Exercise
Search the records below for "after" and copy every line it turns up in.

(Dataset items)

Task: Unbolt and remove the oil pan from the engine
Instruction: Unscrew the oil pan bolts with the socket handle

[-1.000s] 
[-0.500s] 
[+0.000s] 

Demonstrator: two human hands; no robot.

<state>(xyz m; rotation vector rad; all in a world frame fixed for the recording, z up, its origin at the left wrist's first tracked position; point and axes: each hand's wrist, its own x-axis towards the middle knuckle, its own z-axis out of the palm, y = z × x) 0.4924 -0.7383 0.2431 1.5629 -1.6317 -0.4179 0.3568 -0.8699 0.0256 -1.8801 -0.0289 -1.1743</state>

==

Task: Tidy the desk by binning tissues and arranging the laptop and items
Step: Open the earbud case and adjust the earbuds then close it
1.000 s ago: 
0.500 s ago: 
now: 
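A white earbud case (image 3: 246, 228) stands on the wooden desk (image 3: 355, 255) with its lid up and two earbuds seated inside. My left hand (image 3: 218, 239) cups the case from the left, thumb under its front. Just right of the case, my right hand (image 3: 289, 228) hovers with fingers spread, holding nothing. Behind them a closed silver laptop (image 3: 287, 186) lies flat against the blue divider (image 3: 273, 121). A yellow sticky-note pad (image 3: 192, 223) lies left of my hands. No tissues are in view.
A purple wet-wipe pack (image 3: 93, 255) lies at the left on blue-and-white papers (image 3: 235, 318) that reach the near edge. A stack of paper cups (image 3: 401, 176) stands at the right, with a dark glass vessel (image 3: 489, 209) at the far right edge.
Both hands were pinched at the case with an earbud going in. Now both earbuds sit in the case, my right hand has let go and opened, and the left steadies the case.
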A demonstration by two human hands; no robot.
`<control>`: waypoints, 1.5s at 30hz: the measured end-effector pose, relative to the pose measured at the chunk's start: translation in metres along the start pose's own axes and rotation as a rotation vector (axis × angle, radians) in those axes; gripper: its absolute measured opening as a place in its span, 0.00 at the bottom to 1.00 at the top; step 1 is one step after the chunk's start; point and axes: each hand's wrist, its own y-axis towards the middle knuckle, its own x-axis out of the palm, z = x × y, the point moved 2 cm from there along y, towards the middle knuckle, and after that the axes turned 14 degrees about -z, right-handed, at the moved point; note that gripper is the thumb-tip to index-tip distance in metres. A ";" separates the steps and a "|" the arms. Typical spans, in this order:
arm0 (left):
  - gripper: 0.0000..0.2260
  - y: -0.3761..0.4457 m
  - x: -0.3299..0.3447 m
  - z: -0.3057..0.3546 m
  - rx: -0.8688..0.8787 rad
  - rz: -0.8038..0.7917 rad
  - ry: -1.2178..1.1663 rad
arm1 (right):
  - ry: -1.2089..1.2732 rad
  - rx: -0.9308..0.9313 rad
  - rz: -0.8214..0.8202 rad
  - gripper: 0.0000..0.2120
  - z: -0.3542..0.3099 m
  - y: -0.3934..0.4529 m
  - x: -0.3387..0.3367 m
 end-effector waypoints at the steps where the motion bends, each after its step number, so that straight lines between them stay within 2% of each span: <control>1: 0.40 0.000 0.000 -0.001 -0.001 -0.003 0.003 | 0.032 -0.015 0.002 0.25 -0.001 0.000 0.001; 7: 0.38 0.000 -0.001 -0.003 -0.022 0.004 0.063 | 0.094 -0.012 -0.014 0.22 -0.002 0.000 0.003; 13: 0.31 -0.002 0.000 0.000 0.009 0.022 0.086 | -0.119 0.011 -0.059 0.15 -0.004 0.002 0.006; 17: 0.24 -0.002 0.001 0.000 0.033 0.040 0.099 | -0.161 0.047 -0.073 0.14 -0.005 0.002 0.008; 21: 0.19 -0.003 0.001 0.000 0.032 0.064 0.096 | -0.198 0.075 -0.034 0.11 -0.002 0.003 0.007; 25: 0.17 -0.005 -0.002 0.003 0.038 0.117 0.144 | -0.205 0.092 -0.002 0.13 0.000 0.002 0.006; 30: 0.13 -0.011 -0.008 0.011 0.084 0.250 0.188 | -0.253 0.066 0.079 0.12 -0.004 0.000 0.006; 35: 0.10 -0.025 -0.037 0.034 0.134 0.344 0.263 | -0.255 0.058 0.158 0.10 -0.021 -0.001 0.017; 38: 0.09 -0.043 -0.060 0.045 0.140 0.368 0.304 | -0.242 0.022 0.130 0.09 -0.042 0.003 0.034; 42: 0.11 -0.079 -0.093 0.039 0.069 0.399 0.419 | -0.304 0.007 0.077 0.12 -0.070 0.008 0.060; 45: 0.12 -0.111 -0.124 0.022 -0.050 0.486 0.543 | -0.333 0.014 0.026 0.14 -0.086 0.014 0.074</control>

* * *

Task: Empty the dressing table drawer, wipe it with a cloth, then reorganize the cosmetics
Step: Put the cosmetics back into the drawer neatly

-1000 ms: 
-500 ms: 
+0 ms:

Expected answer
`<control>`: waypoints, 1.5s at 30hz: the measured end-effector pose, relative to the pose measured at the chunk's start: translation in metres along the start pose's own axes and rotation as a rotation vector (axis × angle, radians) in those axes; gripper: its absolute measured opening as a place in its span, 0.00 at the bottom to 1.00 at the top; step 1 is one step after the chunk's start; point and axes: each hand's wrist, its own y-axis towards the middle knuckle, its own x-axis out of the palm, z = x × y, the point moved 2 cm from there along y, towards the middle knuckle, and after that the axes turned 14 degrees about -z, right-handed, at the moved point; note that gripper is the thumb-tip to index-tip distance in metres. A ";" separates the steps and a "|" the arms. Typical spans, in this order:
 end-effector waypoints at the steps where the motion bends, each after its step number, so that straight lines between them stay within 2% of each span: <control>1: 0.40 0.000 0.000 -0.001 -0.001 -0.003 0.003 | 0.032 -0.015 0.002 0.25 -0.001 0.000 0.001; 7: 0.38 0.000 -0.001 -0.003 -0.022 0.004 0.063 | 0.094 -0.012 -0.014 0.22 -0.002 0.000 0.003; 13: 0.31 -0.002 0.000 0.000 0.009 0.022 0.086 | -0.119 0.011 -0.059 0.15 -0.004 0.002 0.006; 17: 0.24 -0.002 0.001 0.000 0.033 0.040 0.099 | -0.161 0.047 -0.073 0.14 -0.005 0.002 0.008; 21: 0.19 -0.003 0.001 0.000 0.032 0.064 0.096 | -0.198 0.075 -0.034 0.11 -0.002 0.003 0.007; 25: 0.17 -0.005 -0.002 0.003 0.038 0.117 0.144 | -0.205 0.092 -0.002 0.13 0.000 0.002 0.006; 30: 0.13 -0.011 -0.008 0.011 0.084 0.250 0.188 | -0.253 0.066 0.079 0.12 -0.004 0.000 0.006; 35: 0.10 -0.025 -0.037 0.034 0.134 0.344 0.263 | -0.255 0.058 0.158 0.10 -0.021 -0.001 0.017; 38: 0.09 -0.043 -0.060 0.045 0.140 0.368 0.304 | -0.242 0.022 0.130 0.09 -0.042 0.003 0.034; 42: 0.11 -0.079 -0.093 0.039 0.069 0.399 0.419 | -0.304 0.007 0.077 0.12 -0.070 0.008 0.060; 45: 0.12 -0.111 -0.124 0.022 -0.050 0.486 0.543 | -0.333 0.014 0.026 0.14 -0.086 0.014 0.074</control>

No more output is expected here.